### Aim of the task:
Reproduce exactly the lines of the material beneath, from the line that contains "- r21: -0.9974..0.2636" to the line that contains "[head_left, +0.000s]", both included, and no other lines.

*** Opening of Data ***

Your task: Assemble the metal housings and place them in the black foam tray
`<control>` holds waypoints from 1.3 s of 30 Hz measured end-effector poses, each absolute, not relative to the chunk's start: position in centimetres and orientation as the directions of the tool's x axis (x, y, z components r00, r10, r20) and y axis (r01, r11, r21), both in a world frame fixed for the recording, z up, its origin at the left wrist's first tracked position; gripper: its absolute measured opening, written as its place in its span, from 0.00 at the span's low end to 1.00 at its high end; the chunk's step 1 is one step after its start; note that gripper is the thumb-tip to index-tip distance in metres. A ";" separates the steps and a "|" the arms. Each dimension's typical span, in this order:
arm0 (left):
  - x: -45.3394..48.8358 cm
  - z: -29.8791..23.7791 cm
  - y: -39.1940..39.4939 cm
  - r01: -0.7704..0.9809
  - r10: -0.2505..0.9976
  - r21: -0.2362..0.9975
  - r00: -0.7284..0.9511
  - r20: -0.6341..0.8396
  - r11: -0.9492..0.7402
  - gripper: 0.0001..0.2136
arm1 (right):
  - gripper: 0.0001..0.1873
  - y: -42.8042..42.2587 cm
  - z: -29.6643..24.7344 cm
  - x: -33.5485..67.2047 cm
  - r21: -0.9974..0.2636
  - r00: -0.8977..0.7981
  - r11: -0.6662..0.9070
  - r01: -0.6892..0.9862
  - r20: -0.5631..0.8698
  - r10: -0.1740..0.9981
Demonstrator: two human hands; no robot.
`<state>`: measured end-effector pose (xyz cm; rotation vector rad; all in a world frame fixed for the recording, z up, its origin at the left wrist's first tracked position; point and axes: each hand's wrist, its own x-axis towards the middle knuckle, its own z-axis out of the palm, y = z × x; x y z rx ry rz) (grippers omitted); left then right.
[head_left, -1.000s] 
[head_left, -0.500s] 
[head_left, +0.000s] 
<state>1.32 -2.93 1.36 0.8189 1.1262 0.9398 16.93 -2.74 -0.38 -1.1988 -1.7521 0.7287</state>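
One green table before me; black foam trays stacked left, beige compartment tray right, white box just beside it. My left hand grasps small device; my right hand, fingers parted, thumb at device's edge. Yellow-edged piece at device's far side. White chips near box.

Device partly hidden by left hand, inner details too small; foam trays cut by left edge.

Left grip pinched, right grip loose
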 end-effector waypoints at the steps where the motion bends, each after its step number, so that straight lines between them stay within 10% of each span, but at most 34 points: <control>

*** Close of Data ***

### The answer:
  - r21: -0.9974..0.2636
  - r00: -0.8977..0.7981
  - r11: -0.6662..0.9070
  - r01: -0.6892..0.9862
  - r20: -0.5631..0.8698
  - r10: -0.1740..0.9981
Demonstrator: two human hands; no robot.
`<state>`: measured end-effector pose (xyz cm; rotation vector rad; all in a world frame fixed for the recording, z up, its origin at the left wrist's first tracked position; point and axes: each hand's wrist, its own x-axis towards the middle knuckle, its own z-axis out of the palm, y = z × x; x y z rx ry rz) (grippers omitted); left then right.
[head_left, -1.000s] 
[head_left, -0.500s] 
[head_left, +0.000s] 

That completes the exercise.